The presence of hypernasality in repaired cleft palate (CP) speech is a consequence of velopharyngeal insufficiency. The coupling of the nasal tract with the oral tract adds nasal formant and antiformant pairs in the hypernasal speech spectrum. This addition deviates the spectral and linear prediction (LP) residual characteristics of hypernasal speech compared to normal speech. In this work, the vocal tract constriction feature, peak to side-lobe ratio feature, and spectral moment features augmented by low-order cepstral coefficients are used to capture the spectral and residual deviations for hypernasality detection. The first feature captures the lower-frequencies prominence in speech due to the presence of nasal formants, the second feature captures the undesirable signal components in the residual signal due to the nasal antiformants, and the third feature captures the information about formants and antiformants in the spectrum along with the spectral envelope. The combination of three features gives normal versus hypernasal speech detection accuracies of 87.76%, 91.13%, and 93.70% for /a/, /i/, and /u/ vowels, respectively, and hypernasality severity detection accuracies of 80.13% and 81.25% for /i/ and /u/ vowels, respectively. The speech data are collected from 30 control normal and 30 repaired CP children between the ages of 7 and 12.

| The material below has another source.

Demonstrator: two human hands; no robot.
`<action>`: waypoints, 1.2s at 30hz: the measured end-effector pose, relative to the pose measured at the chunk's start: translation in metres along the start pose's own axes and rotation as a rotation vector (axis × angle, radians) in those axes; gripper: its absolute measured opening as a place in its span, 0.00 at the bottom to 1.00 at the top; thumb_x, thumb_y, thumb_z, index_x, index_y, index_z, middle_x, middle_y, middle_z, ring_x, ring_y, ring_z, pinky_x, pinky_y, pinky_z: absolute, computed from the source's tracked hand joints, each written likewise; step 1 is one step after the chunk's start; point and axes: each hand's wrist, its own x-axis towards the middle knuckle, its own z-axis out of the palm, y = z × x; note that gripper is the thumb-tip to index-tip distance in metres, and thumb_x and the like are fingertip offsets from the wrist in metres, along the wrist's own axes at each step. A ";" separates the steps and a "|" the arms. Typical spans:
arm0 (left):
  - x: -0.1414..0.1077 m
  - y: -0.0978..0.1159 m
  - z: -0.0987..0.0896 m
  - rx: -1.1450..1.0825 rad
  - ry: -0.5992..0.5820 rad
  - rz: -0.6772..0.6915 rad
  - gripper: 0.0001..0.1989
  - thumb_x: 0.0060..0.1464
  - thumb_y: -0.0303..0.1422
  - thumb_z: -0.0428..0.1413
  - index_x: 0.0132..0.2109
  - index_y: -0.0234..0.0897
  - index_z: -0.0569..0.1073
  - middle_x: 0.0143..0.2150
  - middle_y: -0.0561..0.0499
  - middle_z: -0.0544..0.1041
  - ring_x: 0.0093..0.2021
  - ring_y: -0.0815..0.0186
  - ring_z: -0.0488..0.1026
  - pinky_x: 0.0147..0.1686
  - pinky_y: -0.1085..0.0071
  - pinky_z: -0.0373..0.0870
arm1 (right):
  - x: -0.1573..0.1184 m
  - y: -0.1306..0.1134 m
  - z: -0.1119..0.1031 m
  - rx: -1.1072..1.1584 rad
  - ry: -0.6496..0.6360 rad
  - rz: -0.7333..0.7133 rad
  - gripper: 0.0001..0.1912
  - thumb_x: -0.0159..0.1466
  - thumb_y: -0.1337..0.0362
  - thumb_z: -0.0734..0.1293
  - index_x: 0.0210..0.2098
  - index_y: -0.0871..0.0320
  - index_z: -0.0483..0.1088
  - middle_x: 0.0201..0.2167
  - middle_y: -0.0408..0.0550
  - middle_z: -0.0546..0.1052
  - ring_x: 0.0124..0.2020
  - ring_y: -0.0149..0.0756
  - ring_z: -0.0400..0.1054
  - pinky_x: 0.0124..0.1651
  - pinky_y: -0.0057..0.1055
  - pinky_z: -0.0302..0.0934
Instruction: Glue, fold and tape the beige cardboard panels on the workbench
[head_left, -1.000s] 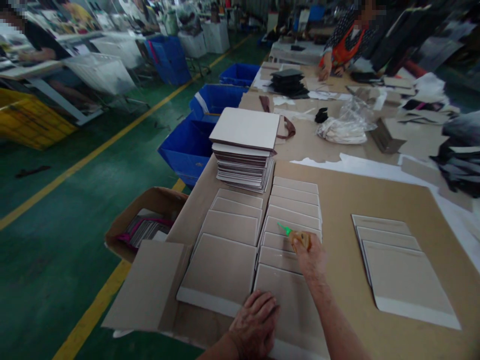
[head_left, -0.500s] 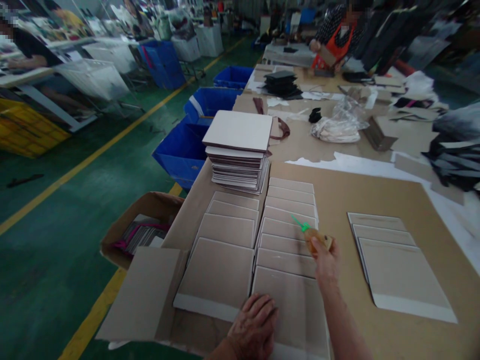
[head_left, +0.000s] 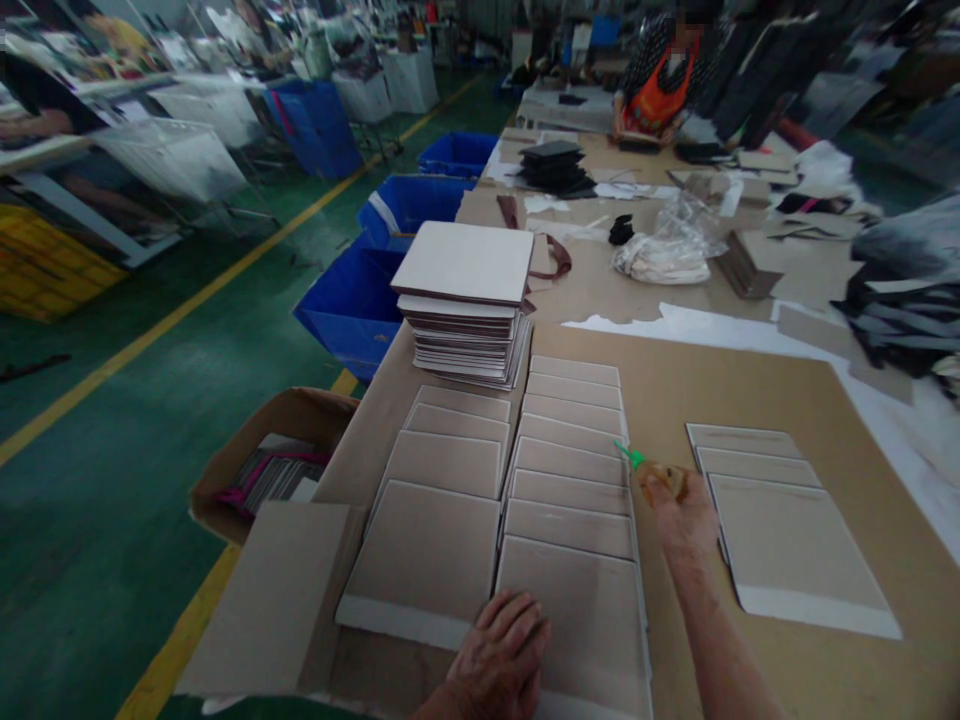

修复腭裂(CP)语音中的过度鼻音是软腭功能不全的结果。鼻腔声道与口腔声道的耦合在过度鼻音语音频谱中增加了鼻腔共振峰和反共振峰对。与正常语音相比,这种增加导致了过度鼻音语音的谱和线性预测(LP)残差特征发生偏差。在这项工作中,使用声道收缩特征、峰值与旁瓣比特征以及由低阶倒谱系数增强的谱矩特征来捕捉过度鼻音检测的谱和残差偏差。第一个特征捕获了由于存在鼻腔共振峰而导致语音中低频突出的情况,第二个特征捕获了由于鼻腔反共振峰而导致的残余信号中不理想的信号分量,第三个特征则捕获了谱中的共振峰和反共振峰以及谱包络的信息。三个特征的组合分别为 /a/、/i/ 和 /u/ 元音提供了正常与过度鼻音语音检测的准确率为 87.76%、91.13% 和 93.70%,以及对 /i/ 和 /u/ 元音的过度鼻音严重程度检测的准确率为 80.13%和 81.25%。语音数据是从 30 名年龄在 7 至 12 岁的正常对照组和 30 名修复 CP 的儿童中收集的。